Wayne Gretzky Says He 'Would Have Loved' To Play Shortstop For Tigers
By: Will Burchfield
@burchie_kid
If Wayne Gretzky had lived out his true childhood dream, he would have manned shortstop at Tiger Stadium.
Speaking on The Dan Patrick Show on Thursday morning, 'The Great One' said his first love was baseball, not hockey. And there was one team he always wanted to play for.
"I would have loved to have been the shortstop for the Detroit Tigers. I grew up such a big Tigers fan," said Gretzky, who was raised in Brantford, Ontario, about 150 miles east of Detroit.
The two cities were close enough to one another that Gretzky could pick up the Tigers on the radio, Ernie Harwell providing a soundtrack to his youth. Of all the players he cheered for as a kid, one stands out.
"When Mark 'The Bird' Fidrych came out, I can remember...I would be so excited about watching The Bird pitch that night," Gretzky said. "I thought, 'Okay, this guy is so unique and he's so good,' and yet he had charisma and he had a style and a grace and an elegance about him."
Fidrych broke into the Majors in 1976, when Gretzky was 15 years old, and promptly took the league by storm. He went the distance in seven of his first eight starts, setting up a June showdown with the Yankees on ABC's Game of the Week. To this day, Gretzky still remembers the pregame feature.
"Howard Cosell was bragging to the Yankees players - Thurman Munson, Reggie Jackson, all the guys who were on that team - and he said, 'You know, Marc the Bird Fidrych said he's going to mow you guys down.' They were cutting him up, which was normal, he was a young kid," Gretzky recalled.
"(Cosell) went back to Marc Fidrych and said these guys said this about you and (Fidrych) goes, 'Who are those guys?' He had no idea who was on the team, he just knew it was the New York Yankees. I always thought that was so fascinating."
Sure enough, Fidrych went out and held the Yankees to one run over nine dominant innings in a 5-1 Tigers win.
His postgame interview is, in a word, gold.
Given the opportunity to play either professional hockey or professional baseball, a young Gretzky wouldn't have flinched.
"Oh my gosh," he said. "I would have taken baseball all day long."

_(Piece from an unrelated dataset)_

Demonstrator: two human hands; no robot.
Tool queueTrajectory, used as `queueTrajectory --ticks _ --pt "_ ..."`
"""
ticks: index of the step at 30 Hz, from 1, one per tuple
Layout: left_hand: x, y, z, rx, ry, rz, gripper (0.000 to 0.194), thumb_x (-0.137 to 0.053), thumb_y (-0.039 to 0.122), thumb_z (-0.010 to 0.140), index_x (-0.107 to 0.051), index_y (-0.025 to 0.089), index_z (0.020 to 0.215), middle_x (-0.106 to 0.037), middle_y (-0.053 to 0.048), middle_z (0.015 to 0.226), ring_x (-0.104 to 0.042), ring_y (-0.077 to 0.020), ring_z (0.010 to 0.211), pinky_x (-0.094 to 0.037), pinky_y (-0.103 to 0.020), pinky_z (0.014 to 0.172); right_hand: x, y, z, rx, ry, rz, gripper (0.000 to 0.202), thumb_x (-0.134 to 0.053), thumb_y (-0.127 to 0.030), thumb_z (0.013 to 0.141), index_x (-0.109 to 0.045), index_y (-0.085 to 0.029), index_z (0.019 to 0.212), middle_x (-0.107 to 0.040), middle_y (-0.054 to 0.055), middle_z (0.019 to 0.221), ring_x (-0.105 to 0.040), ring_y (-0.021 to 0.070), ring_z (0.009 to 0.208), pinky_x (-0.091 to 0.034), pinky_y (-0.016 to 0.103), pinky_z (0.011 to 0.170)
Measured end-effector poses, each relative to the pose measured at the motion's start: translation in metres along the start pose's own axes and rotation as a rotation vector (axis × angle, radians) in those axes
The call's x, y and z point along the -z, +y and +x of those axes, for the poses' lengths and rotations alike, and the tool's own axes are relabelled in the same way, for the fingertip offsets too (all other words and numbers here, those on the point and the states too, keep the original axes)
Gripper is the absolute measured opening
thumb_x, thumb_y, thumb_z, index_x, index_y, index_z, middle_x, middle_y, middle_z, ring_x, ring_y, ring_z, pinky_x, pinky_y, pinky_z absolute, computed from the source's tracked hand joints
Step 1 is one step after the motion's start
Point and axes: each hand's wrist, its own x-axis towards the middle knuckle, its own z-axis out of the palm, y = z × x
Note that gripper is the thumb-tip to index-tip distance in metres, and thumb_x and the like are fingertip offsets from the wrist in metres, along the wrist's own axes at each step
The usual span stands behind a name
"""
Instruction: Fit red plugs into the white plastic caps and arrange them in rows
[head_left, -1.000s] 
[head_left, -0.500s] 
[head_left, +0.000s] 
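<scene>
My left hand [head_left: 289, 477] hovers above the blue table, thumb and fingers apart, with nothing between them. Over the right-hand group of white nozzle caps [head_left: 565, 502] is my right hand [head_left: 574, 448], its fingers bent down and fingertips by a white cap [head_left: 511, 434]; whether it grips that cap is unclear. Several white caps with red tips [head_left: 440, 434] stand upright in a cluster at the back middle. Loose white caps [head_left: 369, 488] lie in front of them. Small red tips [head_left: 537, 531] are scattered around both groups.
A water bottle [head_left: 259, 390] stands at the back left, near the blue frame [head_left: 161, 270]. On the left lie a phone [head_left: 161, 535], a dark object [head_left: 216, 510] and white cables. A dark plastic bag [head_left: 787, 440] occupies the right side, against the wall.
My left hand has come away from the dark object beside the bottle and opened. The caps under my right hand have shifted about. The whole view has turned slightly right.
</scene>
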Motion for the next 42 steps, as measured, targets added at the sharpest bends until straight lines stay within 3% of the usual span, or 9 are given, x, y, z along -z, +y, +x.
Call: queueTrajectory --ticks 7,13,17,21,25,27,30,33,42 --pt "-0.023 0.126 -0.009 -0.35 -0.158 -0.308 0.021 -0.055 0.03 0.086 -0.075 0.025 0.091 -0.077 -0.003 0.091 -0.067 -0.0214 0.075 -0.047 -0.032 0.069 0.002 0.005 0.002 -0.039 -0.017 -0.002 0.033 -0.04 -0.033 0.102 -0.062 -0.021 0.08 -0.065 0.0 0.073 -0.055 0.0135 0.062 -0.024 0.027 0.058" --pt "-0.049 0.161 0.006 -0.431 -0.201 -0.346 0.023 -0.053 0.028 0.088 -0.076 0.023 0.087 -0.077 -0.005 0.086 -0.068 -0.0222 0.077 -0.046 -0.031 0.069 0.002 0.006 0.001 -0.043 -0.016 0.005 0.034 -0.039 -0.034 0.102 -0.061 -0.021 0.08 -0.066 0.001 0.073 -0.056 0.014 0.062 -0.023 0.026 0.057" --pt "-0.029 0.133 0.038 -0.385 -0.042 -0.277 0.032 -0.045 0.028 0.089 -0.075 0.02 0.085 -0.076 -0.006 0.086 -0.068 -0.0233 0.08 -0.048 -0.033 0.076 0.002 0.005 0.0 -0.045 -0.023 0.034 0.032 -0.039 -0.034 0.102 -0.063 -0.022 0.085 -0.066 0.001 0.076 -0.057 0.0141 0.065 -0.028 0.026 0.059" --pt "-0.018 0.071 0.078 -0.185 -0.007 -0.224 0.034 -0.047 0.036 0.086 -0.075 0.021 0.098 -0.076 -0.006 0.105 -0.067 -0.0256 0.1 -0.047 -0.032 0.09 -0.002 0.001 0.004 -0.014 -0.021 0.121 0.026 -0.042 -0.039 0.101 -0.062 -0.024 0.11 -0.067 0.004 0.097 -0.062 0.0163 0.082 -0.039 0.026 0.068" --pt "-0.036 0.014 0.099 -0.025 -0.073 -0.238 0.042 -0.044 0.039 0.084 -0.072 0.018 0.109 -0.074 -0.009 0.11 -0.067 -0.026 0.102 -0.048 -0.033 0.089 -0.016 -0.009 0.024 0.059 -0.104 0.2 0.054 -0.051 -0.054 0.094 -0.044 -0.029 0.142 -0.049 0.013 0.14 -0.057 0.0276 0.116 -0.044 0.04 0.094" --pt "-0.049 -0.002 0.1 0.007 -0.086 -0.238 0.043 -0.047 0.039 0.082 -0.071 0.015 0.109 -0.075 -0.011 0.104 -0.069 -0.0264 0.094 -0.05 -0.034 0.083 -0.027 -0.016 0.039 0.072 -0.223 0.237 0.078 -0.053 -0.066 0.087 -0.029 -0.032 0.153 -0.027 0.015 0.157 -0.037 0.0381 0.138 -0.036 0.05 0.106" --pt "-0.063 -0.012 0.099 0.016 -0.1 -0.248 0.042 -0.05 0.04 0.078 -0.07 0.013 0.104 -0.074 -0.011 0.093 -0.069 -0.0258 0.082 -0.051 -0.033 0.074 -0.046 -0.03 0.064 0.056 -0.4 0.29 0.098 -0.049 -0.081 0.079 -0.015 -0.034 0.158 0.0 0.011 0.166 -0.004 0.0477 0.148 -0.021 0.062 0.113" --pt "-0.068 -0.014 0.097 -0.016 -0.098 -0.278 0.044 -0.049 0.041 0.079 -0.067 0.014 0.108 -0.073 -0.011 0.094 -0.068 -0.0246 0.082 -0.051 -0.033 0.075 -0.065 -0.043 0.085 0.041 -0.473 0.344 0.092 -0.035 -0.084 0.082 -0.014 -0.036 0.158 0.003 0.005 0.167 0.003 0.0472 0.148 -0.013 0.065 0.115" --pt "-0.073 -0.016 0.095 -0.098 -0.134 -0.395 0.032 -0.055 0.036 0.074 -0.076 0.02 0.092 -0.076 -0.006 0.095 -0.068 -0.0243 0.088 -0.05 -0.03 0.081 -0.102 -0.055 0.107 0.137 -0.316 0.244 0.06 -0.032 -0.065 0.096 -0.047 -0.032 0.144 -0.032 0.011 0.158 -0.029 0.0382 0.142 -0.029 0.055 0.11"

He was also an avid box lacrosse player.
"I had all these aspirations and my dad kept kind of clipping me over the head, saying, 'You're a hockey player, you know,'" Gretzky laughed. "I'm like, 'Okay.'"
When he was about 14 years old, Gretzky decided it was time to give up his boyhood dream.
"I said, 'Okay, I love baseball but I'm not going to be a professional baseball player. I better head in the direction of hockey,'" he recalled.
That worked out okay for Gretzky in the end. Over a 21-year NHL career, he played in 18 All-Star Games, claimed nine MVP awards and won four Stanley Cups. His 2,857 career points are far and away the most in NHL history, representing just one of his many records that will almost surely stand forever.
All of which makes us wonder: man, what kind of legacy could he have left in baseball?
And would Alan Trammel still be remembered as the best shortstop in Tigers history?
The Tigers, for their part, certainly seem interested in making Gretzky's dream come true.
Gretzky also touched on his experience at the last month's NHL All-Star Game, when he subbed in as coach of the Metropolitan Division All-Stars. (They won, of course.) He also helped coach a celebrity team featuring Justin Bieber, whose encounter with Chris Pronger quickly became in Internet sensation.
After Bieber peeled himself off the boards and got back to the bench, Gretzky shared some hard-earned advice.
"I told him... 'Never go into the corners. You get hurt there and you can't score from there, so don't go there,'" Gretzky said with a laugh.
Part of the Great One's magic, of course, was his ability to score from anywhere.